Mariée et mère de famille, elle a vu sa vie basculer avec les changements de comportement de son conjoint. Prise dans l’engrenage de la radicalisation islamiste, elle a vécu un cauchemar au quotidien... Un témoignage exclusif Antenne Réunion.
"Au fur et à mesure, il a commencé à me couvrir de plus en plus, jusqu’au port du voile intégral. Je l’ai fait parce qu’à cette époque, il avait pas mal d’amis qui partaient en Arabie Saoudite et dans d’autres pays islamiques et j’avais peur qu’il prenne les enfants pour partir avec eux si je ne faisais pas ce qu’il me disait" explique cette mère de famille en détaillant les changements de comportements de son ex-mari.
Marie (prénom d’emprunt) a pris conscience de la radicalisation de son mari à travers de nombreux changements. "Ça m’a fait ’tilt’ lorsque j’ai vu qu’il allait cinq fois par jour à la mosquée, qu’il ne s’habillait plus comme avant... Et surtout, les gens que l’on fréquentaient ici même à La Réunion avaient des maisons compartimentées. Il y avait un espace hommes et un espace femmes et les femmes ne pouvaient élever la voix en public. Donc les femmes étaient reléguées à la cuisine ou dans les chambres tandis que les hommes étaient au salon. C’était un petit peu déguisé, les choses étaient amenées au fil du temps... Il avait par exemple interdit le ketchup : parce que dans le ketchup, il y a du vinaigre et dans le vinaigre, il y a de l’alcool...".
"J’étais une femme active et je me suis retrouvée très vite enfermée chez moi et on me disait ’Tu es un bijou dans un écrin et pour ne pas que tu t’abîmes, il faut un joli écrin. Quand j’étais chez moi : mon écrin, c’était les murs de ma maison. Quand j’étais dehors, il fallait que je porte le voile intégral".
"On lui a proposé d’épouser l’Islam d’une manière poétique, belle... Comme si il allait retrouver une famille, des frères... Et pour le coup, c’était très attrayant".

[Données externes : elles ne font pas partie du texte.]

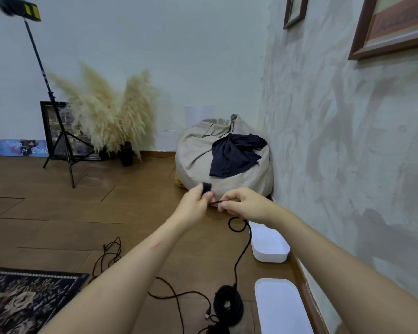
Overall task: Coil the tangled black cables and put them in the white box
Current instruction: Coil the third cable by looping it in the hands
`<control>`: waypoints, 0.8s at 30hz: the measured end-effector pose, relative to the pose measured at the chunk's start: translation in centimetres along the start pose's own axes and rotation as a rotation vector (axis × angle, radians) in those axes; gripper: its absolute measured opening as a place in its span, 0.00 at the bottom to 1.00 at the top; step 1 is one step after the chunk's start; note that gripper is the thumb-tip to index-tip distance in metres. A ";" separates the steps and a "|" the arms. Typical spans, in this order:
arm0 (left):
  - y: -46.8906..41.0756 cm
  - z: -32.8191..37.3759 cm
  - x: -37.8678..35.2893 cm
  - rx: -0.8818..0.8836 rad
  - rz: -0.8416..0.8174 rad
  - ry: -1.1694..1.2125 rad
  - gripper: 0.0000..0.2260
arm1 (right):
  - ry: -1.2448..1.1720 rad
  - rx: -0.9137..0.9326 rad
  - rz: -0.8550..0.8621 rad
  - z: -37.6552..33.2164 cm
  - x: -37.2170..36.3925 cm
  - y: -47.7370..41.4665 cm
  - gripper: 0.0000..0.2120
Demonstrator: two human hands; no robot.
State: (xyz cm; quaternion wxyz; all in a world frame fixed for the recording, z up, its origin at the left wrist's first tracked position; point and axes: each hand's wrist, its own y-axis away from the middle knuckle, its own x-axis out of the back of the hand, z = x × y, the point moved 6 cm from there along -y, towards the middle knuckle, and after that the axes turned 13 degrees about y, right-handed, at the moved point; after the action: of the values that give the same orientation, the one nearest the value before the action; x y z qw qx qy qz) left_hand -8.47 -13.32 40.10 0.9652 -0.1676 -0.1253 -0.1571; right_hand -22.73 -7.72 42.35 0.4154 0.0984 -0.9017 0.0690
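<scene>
Left hand (195, 204) and right hand (243, 204) both pinch a black cable (235, 273) near the open white box (270, 257).

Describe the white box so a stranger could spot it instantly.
Follow the right-hand wall down to the floor. Two white things lie along it; the white box is the farther one, near the beanbag, deep-walled and open, unlike the flat lid.

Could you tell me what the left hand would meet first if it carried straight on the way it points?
Probably the beanbag, which lies past the left hand along its line, though depth is hard to judge.
</scene>
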 end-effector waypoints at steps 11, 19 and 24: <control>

"Il a rencontré des Frères musulmans qui suivaient le mouvement salafiste. Il s’est lié d’amitié avec ce groupe de personnes et au fur à mesure : son comportement, sa manière de penser ont changé...".
"Il ne parlait plus aux femmes et de mon côté, je n’avais plus le droit de parler aux hommes".
"A l’époque, je travaillais dans un milieu mixte et complètement laïque : il a fallu que j’arrête de travailler parce que selon les principes du mouvement salafiste, les femmes n’ont pas le droit de travailler dans un milieu où il y a des hommes. Elles doivent travailler dans un milieu où il n’y a que des femmes musulmanes : autant dire, nulle part".
"Il fallait tout accepter comme un enfant croit au Père Noël. J’avais essayé de lire le Coran et de lui dire qu’il y avait de contradictions avec ce que l’on vivait... Et là, le ton montait et on n’avait pas le droit de s’exprimer"...
Cette mère de famille a eu un déclic : son fils lui a ramené un dessin de l’école. La consigne était de dessiner sa famille. "Il devait dessiner sa maman et lui : il s’est mis avec des vêtements colorés et moi, il m’a dessiné avec le visage tout noir, les cheveux tout noir, la robe toute noire, les mains toutes noires...Je n’avais pas du tout envie que mon fils ait cette image de moi".
Frappée violemment au visage, cette mère de famille a réussi à se séparer de son mari. L’homme a eu l’interdiction de s’approcher du domicile familial.
"Si j’ai un message à faire passer : ce serait d’être vigilant aux petits signes qui entraînent les uns et les autres - et souvent les personnes les plus fragiles - vers la radicalisation".
Aujourd’hui séparée, elle garde une crainte : celle de voir revenir à La Réunion son ex-mari installé aujourd’hui dans un pays islamiste.